▶ **Directions for this task**
The expected answer is the set of lines in the data below between the line holding "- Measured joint" and the line holding "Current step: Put", inclusive, written out exactly.

%%

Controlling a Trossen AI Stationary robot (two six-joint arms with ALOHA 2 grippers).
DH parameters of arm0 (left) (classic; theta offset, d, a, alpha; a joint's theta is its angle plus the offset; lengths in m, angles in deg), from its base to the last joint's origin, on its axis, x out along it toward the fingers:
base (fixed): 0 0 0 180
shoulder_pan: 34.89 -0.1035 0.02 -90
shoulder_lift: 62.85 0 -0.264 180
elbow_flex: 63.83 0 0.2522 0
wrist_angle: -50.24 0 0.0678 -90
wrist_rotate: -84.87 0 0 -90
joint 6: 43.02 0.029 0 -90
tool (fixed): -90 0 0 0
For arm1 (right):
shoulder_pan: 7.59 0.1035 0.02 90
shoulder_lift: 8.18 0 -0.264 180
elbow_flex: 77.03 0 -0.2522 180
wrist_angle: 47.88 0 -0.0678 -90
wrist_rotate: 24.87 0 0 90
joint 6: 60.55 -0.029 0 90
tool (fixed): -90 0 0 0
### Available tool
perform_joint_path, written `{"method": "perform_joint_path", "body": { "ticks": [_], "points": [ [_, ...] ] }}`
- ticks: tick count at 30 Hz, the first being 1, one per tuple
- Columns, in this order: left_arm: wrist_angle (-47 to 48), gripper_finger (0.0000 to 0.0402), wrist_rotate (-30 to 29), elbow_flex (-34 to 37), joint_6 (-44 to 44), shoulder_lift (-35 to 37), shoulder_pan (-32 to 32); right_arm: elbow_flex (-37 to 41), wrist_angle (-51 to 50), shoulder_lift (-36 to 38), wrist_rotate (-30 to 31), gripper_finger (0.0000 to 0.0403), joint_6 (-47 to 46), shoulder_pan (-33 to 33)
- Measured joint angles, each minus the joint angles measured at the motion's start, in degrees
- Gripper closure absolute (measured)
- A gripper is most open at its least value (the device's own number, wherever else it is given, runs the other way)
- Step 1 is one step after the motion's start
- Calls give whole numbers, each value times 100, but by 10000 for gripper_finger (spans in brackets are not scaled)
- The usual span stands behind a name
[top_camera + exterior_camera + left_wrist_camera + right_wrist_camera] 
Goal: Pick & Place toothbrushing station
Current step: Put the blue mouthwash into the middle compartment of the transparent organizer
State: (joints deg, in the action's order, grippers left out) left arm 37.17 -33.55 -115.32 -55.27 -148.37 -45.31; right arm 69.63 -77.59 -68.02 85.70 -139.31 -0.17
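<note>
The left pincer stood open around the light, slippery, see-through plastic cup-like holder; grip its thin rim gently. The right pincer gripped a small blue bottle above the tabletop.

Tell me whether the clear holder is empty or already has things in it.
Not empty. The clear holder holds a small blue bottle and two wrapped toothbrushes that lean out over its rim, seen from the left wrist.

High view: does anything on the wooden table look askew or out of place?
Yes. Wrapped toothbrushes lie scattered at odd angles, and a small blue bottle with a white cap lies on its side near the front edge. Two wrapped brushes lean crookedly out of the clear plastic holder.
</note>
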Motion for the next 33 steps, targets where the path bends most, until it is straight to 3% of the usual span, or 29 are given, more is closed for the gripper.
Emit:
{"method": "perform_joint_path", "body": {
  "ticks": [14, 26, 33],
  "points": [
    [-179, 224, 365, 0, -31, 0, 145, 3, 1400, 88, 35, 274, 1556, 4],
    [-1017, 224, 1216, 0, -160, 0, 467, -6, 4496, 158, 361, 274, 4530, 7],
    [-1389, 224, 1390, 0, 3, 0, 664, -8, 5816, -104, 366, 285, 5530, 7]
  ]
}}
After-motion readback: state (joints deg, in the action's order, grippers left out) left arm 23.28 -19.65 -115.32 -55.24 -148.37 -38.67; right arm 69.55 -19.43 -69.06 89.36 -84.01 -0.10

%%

▶ **Output**
- Measured joint angles, each minus the joint angles measured at the motion's start, in degrees
- Gripper closure absolute (measured)
- A gripper is most open at its least value (the device's own number, wherever else it is given, runs the other way)
- Step 1 is one step after the motion's start
- Calls give whole numbers, each value times 100, but by 10000 for gripper_finger (spans in brackets are not scaled)
- The usual span stands behind a name
[top_camera + exterior_camera + left_wrist_camera + right_wrist_camera] 
Goal: Pick & Place toothbrushing station
Current step: Put the blue mouthwash into the middle compartment of the transparent organizer

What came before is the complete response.